WebSpline icon WebSpline

Structure-Informed Splines for Real-Time
3D Gaussians from Monocular Videos

Jongmin Park*      Jeonghwan Yun*      Minh-Quan Viet Bui      Munchurl Kim
*Co-first authors (equal contribution)
KAIST, South Korea
VICLab Logo Video and Image Computing Lab (VICLab)

Visual Comparisons

We evaluate WebSpline on two widely used monocular video benchmarks: the iPhone and NVIDIA datasets. These visual comparisons demonstrate that our method produces novel view renderings with clearer boundaries and sharper details of dynamic objects compared to state-of-the-art approaches.

Gaussian Trajectory Visualization

To further evaluate our motion modeling, we visualize the learned Gaussian trajectories on the iPhone dataset.
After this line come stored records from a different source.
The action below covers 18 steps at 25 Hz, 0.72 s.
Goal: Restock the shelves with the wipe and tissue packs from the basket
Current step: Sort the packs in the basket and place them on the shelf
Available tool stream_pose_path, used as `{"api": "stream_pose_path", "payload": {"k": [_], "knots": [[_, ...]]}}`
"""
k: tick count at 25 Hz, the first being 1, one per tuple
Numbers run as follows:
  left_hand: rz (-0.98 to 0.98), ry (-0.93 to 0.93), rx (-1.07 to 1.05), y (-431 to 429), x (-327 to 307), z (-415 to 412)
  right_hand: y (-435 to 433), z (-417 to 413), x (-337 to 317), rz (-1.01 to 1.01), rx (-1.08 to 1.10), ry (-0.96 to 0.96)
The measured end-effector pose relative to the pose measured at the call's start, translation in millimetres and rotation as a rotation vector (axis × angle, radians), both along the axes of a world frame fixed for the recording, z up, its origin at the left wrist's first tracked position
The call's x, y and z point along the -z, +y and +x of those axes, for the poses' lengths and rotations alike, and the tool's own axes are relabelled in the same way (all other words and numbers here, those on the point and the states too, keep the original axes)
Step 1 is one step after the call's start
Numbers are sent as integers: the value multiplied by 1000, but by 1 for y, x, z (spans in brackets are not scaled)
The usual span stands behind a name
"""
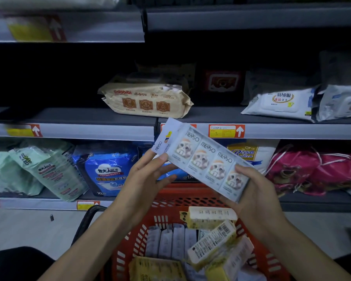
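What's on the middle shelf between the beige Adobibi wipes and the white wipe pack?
Head view: bare grey shelf at the front between the Adobibi wipes and the white wipe pack; a dark red pack sits behind in shadow.

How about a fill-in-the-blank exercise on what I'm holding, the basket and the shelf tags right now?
1. The left hand and right hand hold a tissue strip printed with ____ dog faces in a row.
2. The basket below the hands is ____ in colour.
3. The white arrow beside the yellow price tag points ____.
Missing words: four; red; up.
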<state>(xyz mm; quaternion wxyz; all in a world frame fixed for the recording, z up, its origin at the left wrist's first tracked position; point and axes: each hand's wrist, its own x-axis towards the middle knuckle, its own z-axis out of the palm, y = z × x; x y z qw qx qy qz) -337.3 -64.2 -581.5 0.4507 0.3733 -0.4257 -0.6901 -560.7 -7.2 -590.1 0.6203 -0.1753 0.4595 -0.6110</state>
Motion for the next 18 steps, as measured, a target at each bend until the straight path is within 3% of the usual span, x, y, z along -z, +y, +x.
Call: {"api": "stream_pose_path", "payload": {"k": [5,10,18], "knots": [[37,244,94,2,-5,6,-8,-1,5,89,6,-83],[17,151,79,0,0,5,-5,0,3,104,-28,-315],[17,53,58,1,-1,-1,-5,3,3,62,-18,-67]]}}
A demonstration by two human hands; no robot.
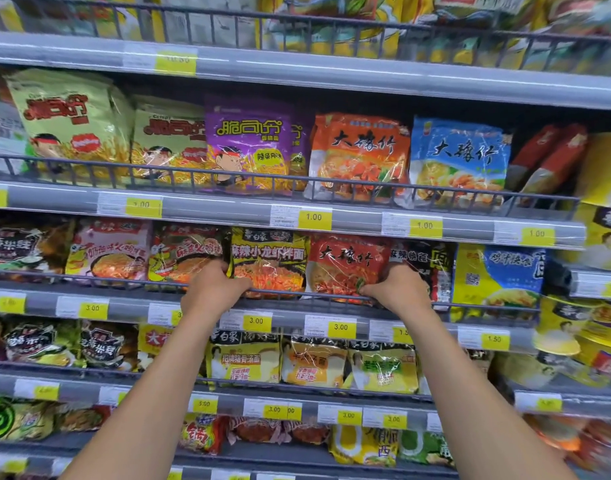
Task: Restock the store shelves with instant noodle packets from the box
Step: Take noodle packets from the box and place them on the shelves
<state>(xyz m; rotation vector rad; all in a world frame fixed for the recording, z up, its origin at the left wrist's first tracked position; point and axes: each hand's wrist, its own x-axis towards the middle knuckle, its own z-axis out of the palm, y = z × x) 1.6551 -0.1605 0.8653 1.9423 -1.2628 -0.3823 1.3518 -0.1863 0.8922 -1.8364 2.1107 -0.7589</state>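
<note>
Both my arms reach up to the third shelf from the top. My left hand (214,289) grips the left edge of a black-and-yellow noodle packet (272,265), with fingers curled behind it and the thumb in front. My right hand (399,289) grips the right edge of a red noodle packet (342,268) that stands next to it. Both packets stand upright behind the shelf's wire front rail (297,295). No box is in view.
Shelves (331,81) above and below are packed with upright noodle packets behind wire rails. Yellow price tags (314,218) line the shelf edges. Purple (248,143), orange (361,154) and blue (459,157) packets stand one shelf up. Yellow tubs (574,334) sit at the right.
</note>
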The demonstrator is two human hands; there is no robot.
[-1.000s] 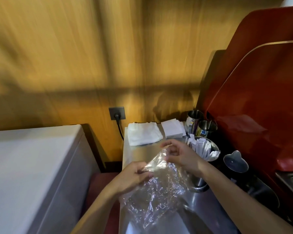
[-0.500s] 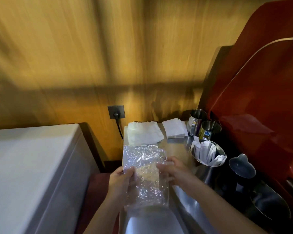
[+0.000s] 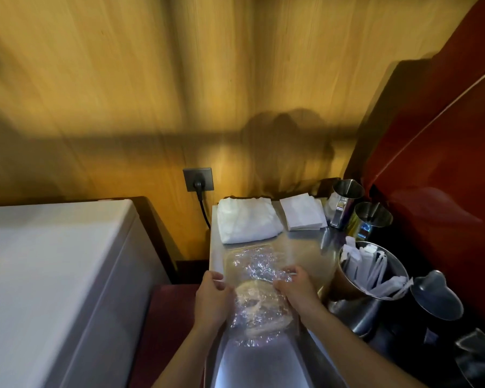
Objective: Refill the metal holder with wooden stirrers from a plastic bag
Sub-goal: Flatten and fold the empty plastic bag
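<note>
A crinkled clear plastic bag (image 3: 256, 278) lies over the steel counter (image 3: 305, 247), with something pale showing through its lower half. My left hand (image 3: 212, 299) grips the bag's left edge. My right hand (image 3: 296, 289) pinches its right side. A large metal holder (image 3: 356, 301) stands at the right, filled with several paper-wrapped sticks (image 3: 373, 268). Whether the pale contents are stirrers is too blurred to tell.
A folded white cloth (image 3: 248, 222) and a stack of napkins (image 3: 303, 215) lie at the back of the counter. Two steel jugs (image 3: 345, 201) (image 3: 371, 219) and a dark lidded pot (image 3: 434, 301) line the right side by a red machine (image 3: 437, 163). A white chest (image 3: 48, 275) stands left.
The bag went from being bunched up between my hands to being spread flat over the counter. Both hands shifted to its side edges and lowered it.
</note>
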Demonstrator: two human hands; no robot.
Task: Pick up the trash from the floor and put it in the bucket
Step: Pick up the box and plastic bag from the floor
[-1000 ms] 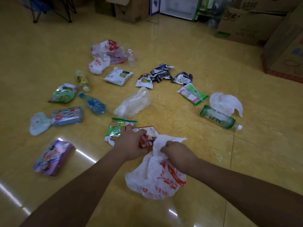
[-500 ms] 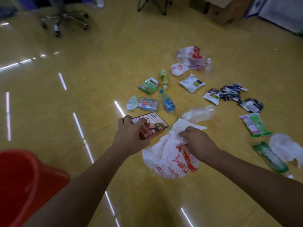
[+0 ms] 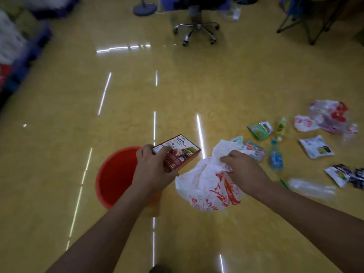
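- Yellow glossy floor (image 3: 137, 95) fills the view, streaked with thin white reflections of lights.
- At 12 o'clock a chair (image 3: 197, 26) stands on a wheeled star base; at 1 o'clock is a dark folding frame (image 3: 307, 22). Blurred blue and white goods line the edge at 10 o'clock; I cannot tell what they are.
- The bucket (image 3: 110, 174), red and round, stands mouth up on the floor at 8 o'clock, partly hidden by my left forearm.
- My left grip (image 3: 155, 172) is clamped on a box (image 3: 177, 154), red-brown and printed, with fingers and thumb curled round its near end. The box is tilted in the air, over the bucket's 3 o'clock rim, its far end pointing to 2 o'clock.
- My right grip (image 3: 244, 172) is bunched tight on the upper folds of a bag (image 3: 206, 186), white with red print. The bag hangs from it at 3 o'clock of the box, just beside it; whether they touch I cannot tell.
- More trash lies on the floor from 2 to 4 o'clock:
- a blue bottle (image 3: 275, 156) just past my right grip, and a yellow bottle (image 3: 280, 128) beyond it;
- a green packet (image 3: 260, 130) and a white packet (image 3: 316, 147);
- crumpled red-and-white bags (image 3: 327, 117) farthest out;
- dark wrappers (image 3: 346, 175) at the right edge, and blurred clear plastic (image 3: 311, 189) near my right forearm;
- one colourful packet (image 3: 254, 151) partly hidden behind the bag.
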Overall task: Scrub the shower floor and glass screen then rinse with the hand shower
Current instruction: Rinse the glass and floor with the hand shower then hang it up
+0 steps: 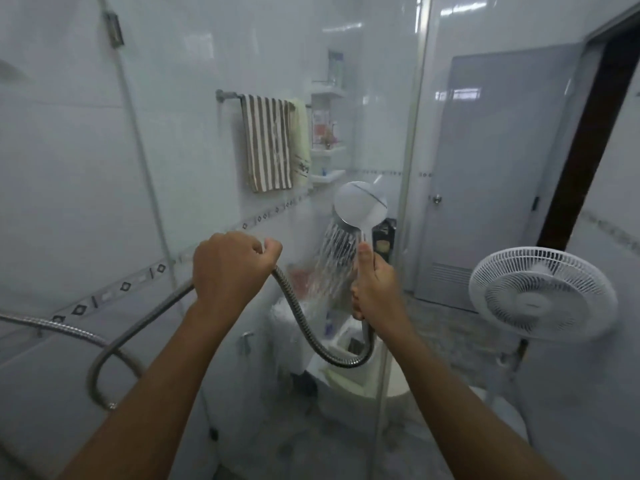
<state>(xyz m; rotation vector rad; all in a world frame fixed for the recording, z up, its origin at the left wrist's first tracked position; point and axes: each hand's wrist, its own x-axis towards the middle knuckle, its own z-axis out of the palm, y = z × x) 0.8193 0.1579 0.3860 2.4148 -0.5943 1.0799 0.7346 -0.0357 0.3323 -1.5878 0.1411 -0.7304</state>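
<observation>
Rinsing: shower [360,206], centre, sprays the glass [194,161].
Right hand [375,289]: fingers curled round its handle [366,237].
Left hand [230,268]: fist round hose [298,313].
Risk: swinging right past the glass edge soaks the fan [542,294].

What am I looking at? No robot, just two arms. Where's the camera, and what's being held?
There is no machine here: a person works bare-handed. The single picture comes from a wide-angle camera on their head, looking forward and down. The left hand grips the metal hose. The right hand grips the handle of the hand shower, which is spraying water, apparently at the glass screen in front. Through the glass, a striped towel hangs on a rail. A white fan stands on the right, near a grey door.
</observation>
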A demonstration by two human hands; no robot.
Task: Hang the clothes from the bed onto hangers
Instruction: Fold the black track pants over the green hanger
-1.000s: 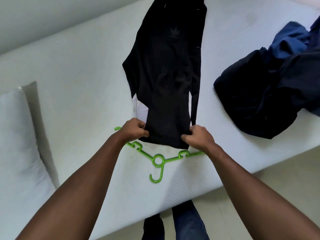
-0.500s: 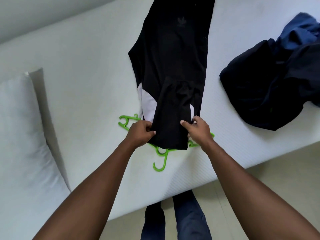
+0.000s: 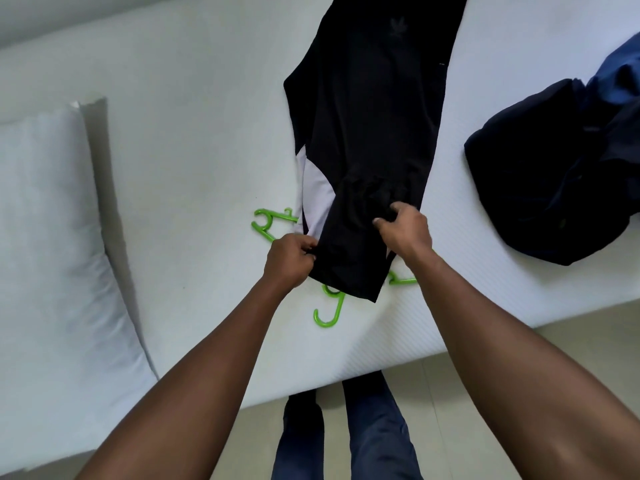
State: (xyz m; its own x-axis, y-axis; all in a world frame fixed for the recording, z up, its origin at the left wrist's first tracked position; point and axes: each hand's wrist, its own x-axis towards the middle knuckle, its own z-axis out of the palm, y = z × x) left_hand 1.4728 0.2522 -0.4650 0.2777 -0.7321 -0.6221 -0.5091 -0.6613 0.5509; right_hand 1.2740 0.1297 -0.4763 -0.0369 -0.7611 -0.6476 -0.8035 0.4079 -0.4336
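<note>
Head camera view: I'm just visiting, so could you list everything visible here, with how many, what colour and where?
black garment with a white panel: one, black and white, spread along the bed's middle
green plastic hanger: one, bright green, on the bed under the garment's near end
pile of dark navy and blue clothes: one heap, right side of the bed
white pillow: one, white, far left
white bed: one, white, under everything
left hand: one, grips the garment's left edge
right hand: one, pinches the garment's fabric
</note>
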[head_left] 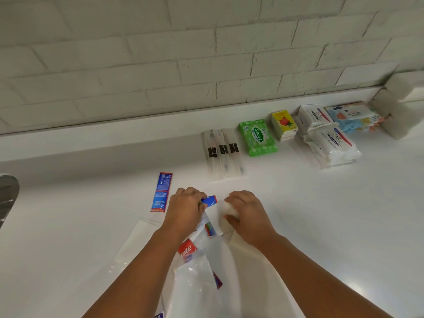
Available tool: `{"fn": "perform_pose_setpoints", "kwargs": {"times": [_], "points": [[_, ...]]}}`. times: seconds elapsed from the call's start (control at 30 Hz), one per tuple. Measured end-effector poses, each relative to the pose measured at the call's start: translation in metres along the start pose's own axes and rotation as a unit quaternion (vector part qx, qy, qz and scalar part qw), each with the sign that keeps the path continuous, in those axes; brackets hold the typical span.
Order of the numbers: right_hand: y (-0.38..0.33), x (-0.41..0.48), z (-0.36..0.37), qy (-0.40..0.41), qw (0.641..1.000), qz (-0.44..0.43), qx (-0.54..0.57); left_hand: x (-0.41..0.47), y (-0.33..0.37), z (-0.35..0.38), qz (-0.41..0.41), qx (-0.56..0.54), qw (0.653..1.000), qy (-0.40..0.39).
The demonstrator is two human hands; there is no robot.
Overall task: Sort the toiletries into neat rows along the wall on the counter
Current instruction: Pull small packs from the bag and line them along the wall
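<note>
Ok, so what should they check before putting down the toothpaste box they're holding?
1. Grip: the left hand curls round the held toothpaste box: ok.
2. Box fully out of the plastic bag: cannot tell, it is blurred at the mouth.
3. Bag steadied: the right hand grips its mouth: ok.
4. Free spot: bare counter between the lying toothpaste box and the toothbrush packets: ok.
5. Lying box lined up with the packets by the wall: not ok, it sits nearer the person.
6. More to unpack: a red box shows inside the bag: ok.
</note>
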State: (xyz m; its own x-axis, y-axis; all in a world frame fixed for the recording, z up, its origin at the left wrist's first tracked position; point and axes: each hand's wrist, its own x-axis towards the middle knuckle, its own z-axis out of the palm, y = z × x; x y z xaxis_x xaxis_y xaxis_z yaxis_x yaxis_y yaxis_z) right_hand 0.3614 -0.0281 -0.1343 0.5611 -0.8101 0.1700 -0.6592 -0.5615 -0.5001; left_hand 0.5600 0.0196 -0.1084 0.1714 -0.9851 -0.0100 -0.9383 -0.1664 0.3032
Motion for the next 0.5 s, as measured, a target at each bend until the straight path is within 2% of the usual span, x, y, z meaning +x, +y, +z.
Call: {"fn": "perform_pose_setpoints", "kwargs": {"times": [0.2,0.5], "points": [[-0.017,-0.015,0.002,-0.073,0.996,0.048,-0.019,-0.025,-0.01,-0.003,0.009,-0.009,1.0,-0.027],[-0.038,-0.013,-0.01,-0.174,0.98,0.052,-0.082,-0.051,-0.005,-0.007,0.047,0.01,0.997,-0.053]]}}
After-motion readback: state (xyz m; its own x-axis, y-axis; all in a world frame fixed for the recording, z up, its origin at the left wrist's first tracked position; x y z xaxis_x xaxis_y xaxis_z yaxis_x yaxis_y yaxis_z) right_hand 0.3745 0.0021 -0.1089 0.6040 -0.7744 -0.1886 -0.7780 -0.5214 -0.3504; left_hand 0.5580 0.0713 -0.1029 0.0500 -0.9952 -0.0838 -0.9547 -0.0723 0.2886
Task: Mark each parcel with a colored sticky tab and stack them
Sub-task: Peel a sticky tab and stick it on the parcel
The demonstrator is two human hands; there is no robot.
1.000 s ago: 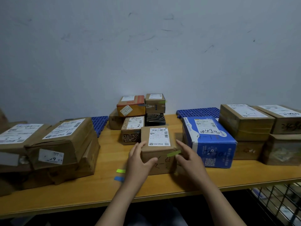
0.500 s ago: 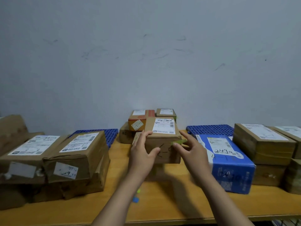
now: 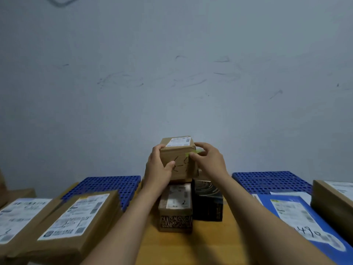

These comparisons illustrate how WebSpline smoothly and accurately captures the complex dynamics of moving objects over time compared to baseline methods.

Abstract

TL;DR: We propose WebSpline, a novel dynamic 3D Gaussian framework that couples a Structure-Informed Spline (SIS) representation with a Structural Proxy Graph (SPG), achieving state-of-the-art reconstruction quality from monocular videos while rendering over 10× faster than the second-best method on the iPhone dataset.

teaser

Framework Architecture

architecture

Overview of WebSpline. WebSpline models each dynamic Gaussian trajectory using the Structure-Informed Spline (SIS) representation, initialized from the Structural Proxy Graph (SPG). For SIS optimization, we define two types of neighborhoods for each dynamic Gaussian, spatial and structural, to enforce coherent spline motion while capturing fine-grained dynamics.